This is my first post, so please go easy on me and if I am in the wrong area direct me better. Thank you.

My girlfriend's 1990 Jeep XJ has been killing batteries. 2 batteries went bad and could not hold a charge. This third one is doing about the same where after a day or two of not driving it, it'll be completely dead. The voltage will read about 8 or so on my DVOM.

When started and running, the battery voltage will at about 14.88 or so. Isn't that kind of high?
This is the original alternator and this jeep is kind of a time capsule. It has 80k on it.

The battery cables were upgraded to 1/0 gauge with a inline fuse.

The driver side door switch is missing and there is just a hole, so when the driver side door is opened no lights come on (may be a clue). All electric seats don't work, and the electronic door locks don't work, but once in a blue moon they'll work. I hadn't checked a wiring diagram yet, but I'm thinking there is a short in that circuit.

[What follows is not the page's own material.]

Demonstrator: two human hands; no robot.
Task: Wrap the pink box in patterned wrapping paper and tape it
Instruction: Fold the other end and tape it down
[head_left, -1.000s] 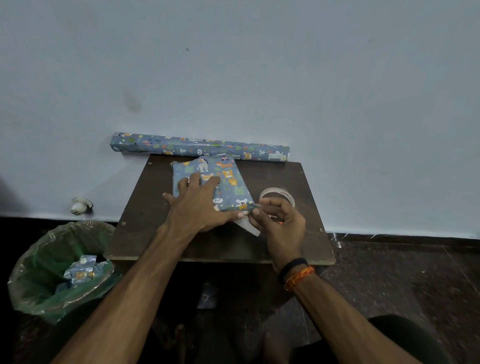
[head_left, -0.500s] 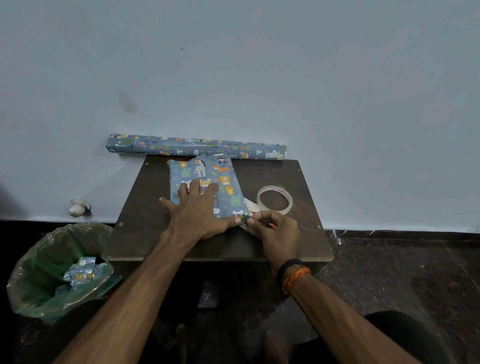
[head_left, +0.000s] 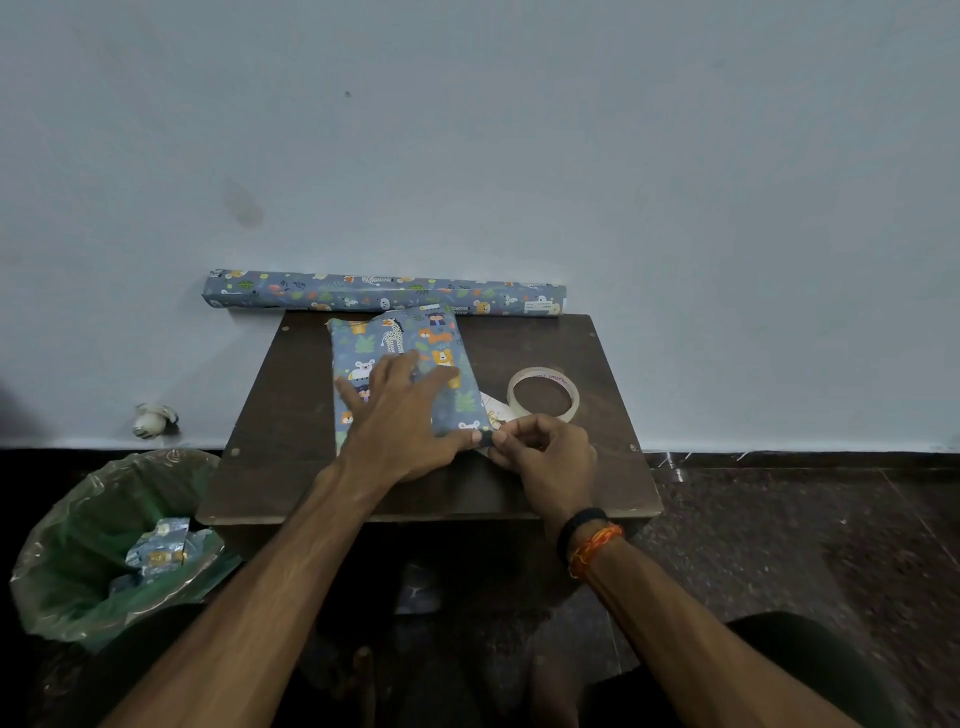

The Jeep also idles like crap. It also sounds like there is a vacuum leak coming from the EGR valve. This is probably contributing to the poor idle.

I have not done a voltage drop test yet.
I have done a parasitic draw test on the negative side of the cables and I get 0, which is also very strange. I don't even get 0.03 or nothing. I will check the positive side.

I have seen people adding an external voltage regulator on these Jeeps, what is up with that? Is there a voltage regulator in the alternator? I think there is one in the ECM. Do you guys think the ECM is toast?

Thank you for your patience and time.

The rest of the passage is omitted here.